Crowley has an idea. It’s the barest trickle of an idea but it takes shape into a wider flow of inspiration the moment he gives it his attention. He can almost see the way its consequences will play out, and his imagination isn’t providing him with much encouragement. Nonetheless, his mouth operates independent of his lack of hope and says, “Could give you a hand with it, if you like. Teach you a bit about how they do it.”

Aziraphale gives a little wiggle of excitement. It’s appallingly endearing. “I would_ love _to learn from you. Thank you.”

“We’ll start tomorrow, then,” Crowley says, choosing a date which will allow him time to yell at himself in the mirror for foolishness, but not enough to talk his reflection into quitting.
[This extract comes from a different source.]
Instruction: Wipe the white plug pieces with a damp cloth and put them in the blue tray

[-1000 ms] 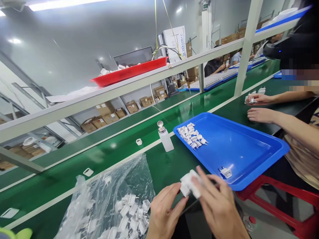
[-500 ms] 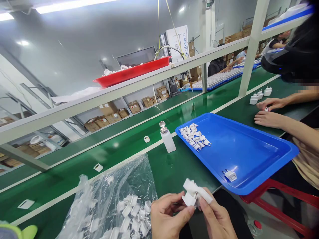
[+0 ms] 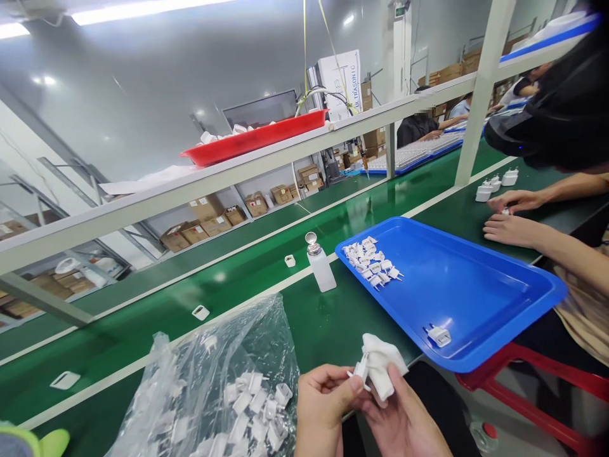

“How exciting.” Aziraphale rises again, this time offering his arm to Crowley, who takes it after a pause he hopes was undetectable. “Imagine. An angel learning to interact with humans as they do with one another rather than remaining above the fray. ‘Gone native’ indeed.” He gives Crowley’s arm yet another pat. Crowley is going to _implode. _“And a good thing too.”

#

“All right,” Crowley begins the next day. He’s wearing sunglasses that are ten percent darker than normal, having been struck with the fear that his eyes will give something away during the educational process. Aziraphale appears not to have noticed, but then, that’s the whole issue, isn’t it? Crowley’s digging a ditch straight to Hell, wide enough just for himself, with this gambit. “For humans, most relationships are about power, even the ones that they say are about love. Maybe _especially _the ones they say are about love. Take a look around.”

Aziraphale obeys, eyes bright with interest. They’re in a Japanese noodle place, chosen by Crowley for its small size. He might have been hoping that the entire expedition would prove to be a failure on the training front and turn into a date, but it turns out the place was given a favorable write-up in an issue of _GQ _that came out recently and it’s packed. Crowley, who invented men’s fashion magazines as a rebuke to Aziraphale so subtle that it went over his head entirely, feels a little betrayed by the entire thing.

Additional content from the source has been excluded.